Record excerpts »
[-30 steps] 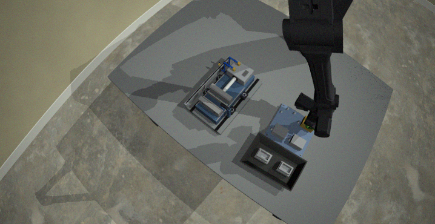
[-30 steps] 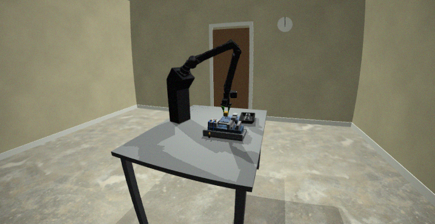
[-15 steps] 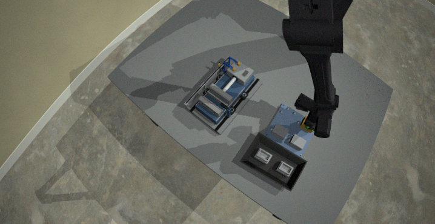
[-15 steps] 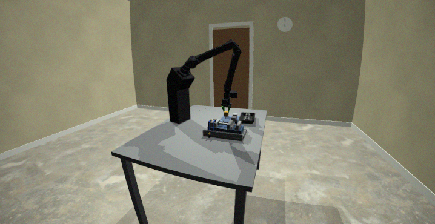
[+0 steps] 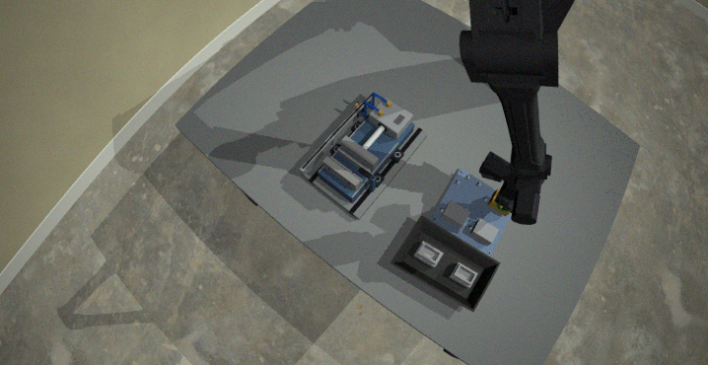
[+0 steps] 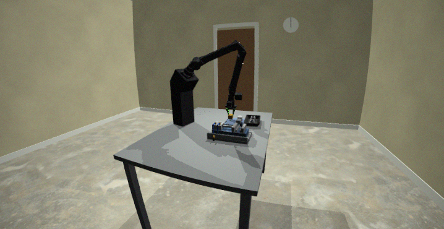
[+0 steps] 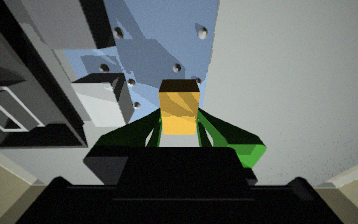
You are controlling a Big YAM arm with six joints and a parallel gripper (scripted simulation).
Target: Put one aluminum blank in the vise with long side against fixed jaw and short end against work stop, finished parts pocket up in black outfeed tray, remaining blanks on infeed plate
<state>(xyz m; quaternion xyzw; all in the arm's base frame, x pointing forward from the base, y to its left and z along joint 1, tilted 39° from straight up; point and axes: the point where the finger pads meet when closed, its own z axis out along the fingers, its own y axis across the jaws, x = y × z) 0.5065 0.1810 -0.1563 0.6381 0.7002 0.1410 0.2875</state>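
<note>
My gripper [image 5: 502,205] [image 6: 230,113] [image 7: 179,112] is shut on a yellow brass blank [image 5: 493,203] [image 6: 230,116] [image 7: 180,107] near the edge of the blue infeed plate [image 5: 469,193] [image 7: 155,27]; its exact height is hard to tell. Two gray blanks, one at the left [image 5: 454,213] and one at the right [image 5: 485,231] [image 7: 96,102], are on the plate; whether they touch pins is unclear. Two finished parts [image 5: 428,254] [image 5: 463,274] lie pocket up in the black outfeed tray [image 5: 438,282]. The fixed jaw [image 5: 341,174] and moving jaw [image 5: 360,152] stand apart, with no block seen between them.
The vise's blue hoses [image 5: 380,98] and gray hosed block [image 5: 393,117] stand at its far end. The tray wall adjoins the infeed plate. Short pins [image 5: 478,183] [image 7: 177,68] rise from the plate. The work stop is too small to make out.
</note>
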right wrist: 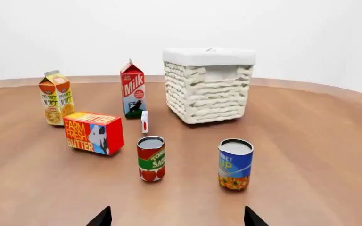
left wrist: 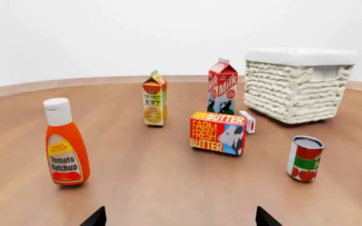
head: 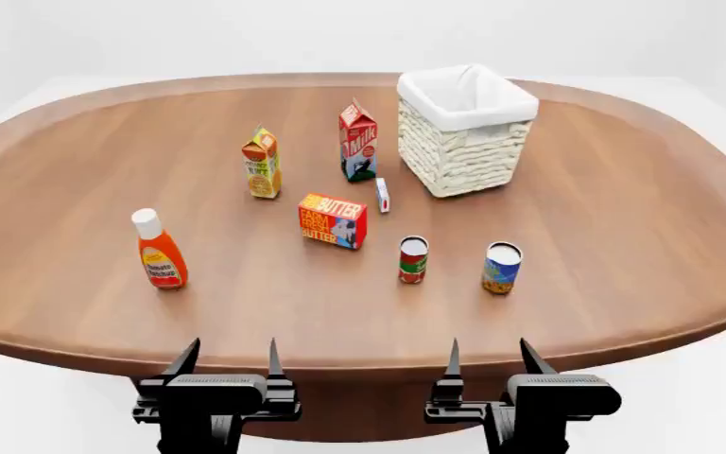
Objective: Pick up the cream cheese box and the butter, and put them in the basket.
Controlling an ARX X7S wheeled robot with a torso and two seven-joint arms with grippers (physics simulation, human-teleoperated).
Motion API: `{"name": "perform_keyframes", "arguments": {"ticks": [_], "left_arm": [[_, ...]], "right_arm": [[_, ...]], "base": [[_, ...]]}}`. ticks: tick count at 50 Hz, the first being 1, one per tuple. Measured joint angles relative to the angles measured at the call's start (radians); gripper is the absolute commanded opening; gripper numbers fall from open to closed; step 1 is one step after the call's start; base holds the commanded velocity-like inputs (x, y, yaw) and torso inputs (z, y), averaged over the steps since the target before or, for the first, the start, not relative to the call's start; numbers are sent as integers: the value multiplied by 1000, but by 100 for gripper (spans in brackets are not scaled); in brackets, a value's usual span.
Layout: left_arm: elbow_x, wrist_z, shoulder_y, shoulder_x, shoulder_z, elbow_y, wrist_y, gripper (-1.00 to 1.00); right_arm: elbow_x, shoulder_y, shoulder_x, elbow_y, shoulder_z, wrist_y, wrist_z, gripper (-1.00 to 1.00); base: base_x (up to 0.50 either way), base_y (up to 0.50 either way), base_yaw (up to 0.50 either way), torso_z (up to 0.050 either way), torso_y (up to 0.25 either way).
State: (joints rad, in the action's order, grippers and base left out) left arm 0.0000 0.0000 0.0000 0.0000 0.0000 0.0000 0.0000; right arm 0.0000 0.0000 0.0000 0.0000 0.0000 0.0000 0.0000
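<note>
Both grippers, left (head: 228, 364) and right (head: 487, 364), hang at the near table edge with jaws spread wide and empty. The butter (head: 333, 220) lies mid-table; the cream cheese box (head: 384, 195) stands on edge between it and the basket (head: 465, 130), near the milk carton (head: 358, 142). Risk: the thin box is likely to tip under a misaligned pinch, and a reaching arm may knock the tomato can (head: 414, 259).

Head view high over the table (head: 111, 236), wrist views low at its near edge, all facing forward
</note>
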Motion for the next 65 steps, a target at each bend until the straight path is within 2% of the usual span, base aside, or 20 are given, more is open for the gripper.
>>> {"name": "perform_keyframes", "arguments": {"ticks": [27,36,51,65], "left_arm": [[-49,-66,-7,-51,64,-20,19,100],[-90,-99,-16,-69,51,98,-18,100],[-277,-196,-15,-115,-114,492,-166,100],[-480,-307,-26,-165,-312,699,-272,100]], "right_arm": [[57,14,53,25,-61,-9,61,100],[72,13,65,20,-75,-3,80,100],[90,12,84,20,-97,-4,102,100],[107,14,100,22,-116,-9,117,100]], "base": [[0,0,0,0,0],[0,0,0,0,0],[0,0,0,0,0],[0,0,0,0,0]]}}
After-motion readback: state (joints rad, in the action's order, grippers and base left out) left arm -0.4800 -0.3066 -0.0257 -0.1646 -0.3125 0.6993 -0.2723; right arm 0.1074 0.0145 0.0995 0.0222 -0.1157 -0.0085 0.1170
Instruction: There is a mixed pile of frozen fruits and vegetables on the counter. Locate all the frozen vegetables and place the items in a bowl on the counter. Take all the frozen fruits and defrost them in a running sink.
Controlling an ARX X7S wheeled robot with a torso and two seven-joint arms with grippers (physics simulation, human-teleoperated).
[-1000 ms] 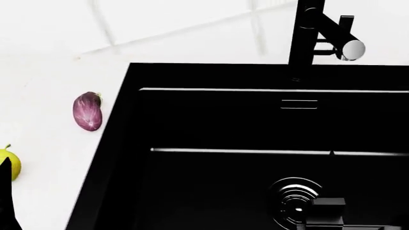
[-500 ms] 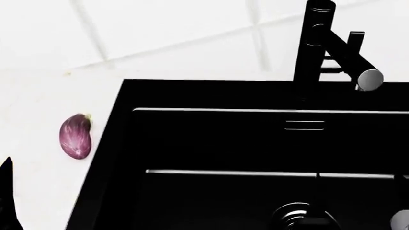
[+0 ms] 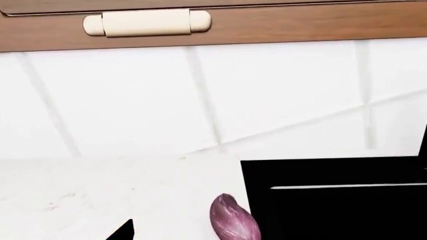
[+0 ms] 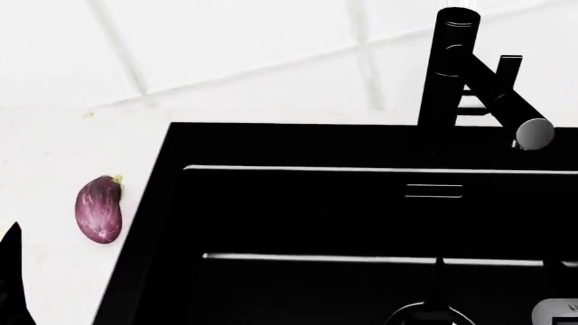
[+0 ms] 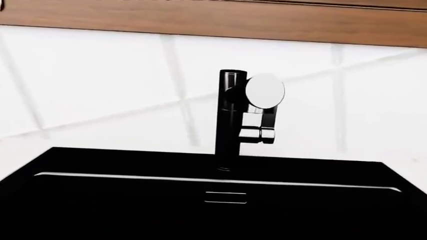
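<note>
Only a dark tip of the left gripper [image 4: 11,277] shows at the head view's lower edge; its opening cannot be determined, and it touches nothing visible. The right gripper is out of view. The eggplant [image 4: 99,208] lies on the counter [image 4: 54,149] ahead of that tip, just beside the sink [image 4: 361,210] rim. Bare counter surrounds the tip. The faucet [image 5: 233,120] stands at the sink's far edge.

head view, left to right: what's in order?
Dark tip of the left hand at the edge → eggplant lying on the white counter → black sink → black faucet behind the basin, its chrome lever end furthest right.
</note>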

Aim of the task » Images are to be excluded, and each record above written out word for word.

Answer section »
[-30 steps] 
[-30 steps] 
[-15 steps] 
[-15 steps] 
[+0 steps] 
[+0 steps] 
[+0 steps] 
You are controlling a Big YAM arm with six joints and a parallel gripper (scripted simulation).
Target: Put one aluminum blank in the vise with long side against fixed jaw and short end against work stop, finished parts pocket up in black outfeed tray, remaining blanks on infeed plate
<state>(xyz m; quaternion xyzw; all in the arm's base frame, x pointing forward from the base, y to its left and z along joint 1, tilted 39° from straight up; point and axes: the point where the finger pads meet when closed, its own z axis out along the fingers, its own y axis across the jaws, x = y × z) 0.5065 0.1810 -0.1563 0.6381 0.7002 0.1410 0.2875</state>
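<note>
My gripper [image 5: 502,205] [image 6: 230,113] [image 7: 179,112] is shut on a yellow brass blank [image 5: 493,203] [image 6: 230,116] [image 7: 180,107] near the edge of the blue infeed plate [image 5: 469,193] [image 7: 155,27]; its exact height is hard to tell. Two gray blanks, one at the left [image 5: 454,213] and one at the right [image 5: 485,231] [image 7: 96,102], are on the plate; whether they touch pins is unclear. Two finished parts [image 5: 428,254] [image 5: 463,274] lie pocket up in the black outfeed tray [image 5: 438,282]. The fixed jaw [image 5: 341,174] and moving jaw [image 5: 360,152] stand apart, with no block seen between them.
The vise's blue hoses [image 5: 380,98] and gray hosed block [image 5: 393,117] stand at its far end. The tray wall adjoins the infeed plate. Short pins [image 5: 478,183] [image 7: 177,68] rise from the plate. The work stop is too small to make out.
</note>
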right wrist: 
left wrist: 
head: 
Objective: Pick up the cream cheese box and the butter, and put them in the basket.
Controlling an ARX X7S wheeled robot with a torso and two seven-joint arms with grippers (physics simulation, human-teleoperated).
Motion API: `{"name": "perform_keyframes", "arguments": {"ticks": [_], "left_arm": [[_, ...]], "right_arm": [[_, ...]], "base": [[_, ...]]}}`. ticks: tick count at 50 Hz, the first being 1, one per tuple. Measured joint angles relative to the angles measured at the call's start (radians); gripper is the absolute commanded opening; gripper numbers fall from open to closed; step 1 is one step after the call's start; base holds the commanded velocity-like inputs (x, y, yaw) and torso inputs (z, y), averaged over the steps since the target before or, for the first, the start, not relative to the call's start; numbers are sent as integers: the value multiplied by 1000, but by 100 for gripper (spans in brackets are not scaled); in brackets, a value's usual span.
Layout: left_arm: elbow_x, wrist_z, shoulder_y, shoulder_x, shoulder_z, elbow_y, wrist_y, gripper (-1.00 to 1.00); right_arm: elbow_x, shoulder_y, shoulder_x, elbow_y, shoulder_z, wrist_y, wrist_z, gripper (-1.00 to 1.00); base: base_x (up to 0.50 either way), base_y (up to 0.50 either way), base_yaw (up to 0.50 either way), torso_z (up to 0.050 either way), torso_y (up to 0.25 either way).
State: (joints rad, in the action's order, grippers and base left out) left arm 0.0000 0.0000 0.0000 0.0000 0.0000 0.0000 0.0000; right arm 0.0000 0.0000 0.0000 0.0000 0.0000 0.0000 0.0000
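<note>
Both grippers, left (head: 228, 364) and right (head: 487, 364), hang at the near table edge with jaws spread wide and empty. The butter (head: 333, 220) lies mid-table; the cream cheese box (head: 384, 195) stands on edge between it and the basket (head: 465, 130), near the milk carton (head: 358, 142). Risk: the thin box is likely to tip under a misaligned pinch, and a reaching arm may knock the tomato can (head: 414, 259).

Head view high over the table (head: 111, 236), wrist views low at its near edge, all facing forward
</note>
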Motion for the next 65 steps, a target at each bend until the straight path is within 2% of the usual span, base aside, or 20 are given, more is open for the gripper.
>>> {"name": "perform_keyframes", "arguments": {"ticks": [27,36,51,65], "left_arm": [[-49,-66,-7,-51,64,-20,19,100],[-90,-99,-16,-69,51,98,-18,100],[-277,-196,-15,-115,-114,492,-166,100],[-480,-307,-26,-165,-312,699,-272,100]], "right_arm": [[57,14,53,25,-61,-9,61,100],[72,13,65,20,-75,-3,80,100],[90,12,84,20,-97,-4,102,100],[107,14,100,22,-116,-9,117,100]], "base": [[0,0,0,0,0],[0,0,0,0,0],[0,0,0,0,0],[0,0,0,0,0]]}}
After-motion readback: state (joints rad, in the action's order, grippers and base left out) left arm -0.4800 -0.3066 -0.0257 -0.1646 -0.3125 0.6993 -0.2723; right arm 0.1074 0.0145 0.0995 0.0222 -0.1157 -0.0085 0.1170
Instruction: There is a mixed pile of frozen fruits and vegetables on the counter. Locate all the frozen vegetables and place the items in a bowl on the counter. Take all the frozen fruits and defrost them in a running sink.
Controlling an ARX X7S wheeled robot with a torso and two seven-joint arms with grippers (physics simulation, human-teleoperated).
[-1000 ms] 
[-500 ms] 
[+0 ms] 
[+0 ms] 
[+0 ms] 
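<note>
Only a dark tip of the left gripper [image 4: 11,277] shows at the head view's lower edge; its opening cannot be determined, and it touches nothing visible. The right gripper is out of view. The eggplant [image 4: 99,208] lies on the counter [image 4: 54,149] ahead of that tip, just beside the sink [image 4: 361,210] rim. Bare counter surrounds the tip. The faucet [image 5: 233,120] stands at the sink's far edge.

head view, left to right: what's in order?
Dark tip of the left hand at the edge → eggplant lying on the white counter → black sink → black faucet behind the basin, its chrome lever end furthest right.
</note>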

The exercise has been completed in full.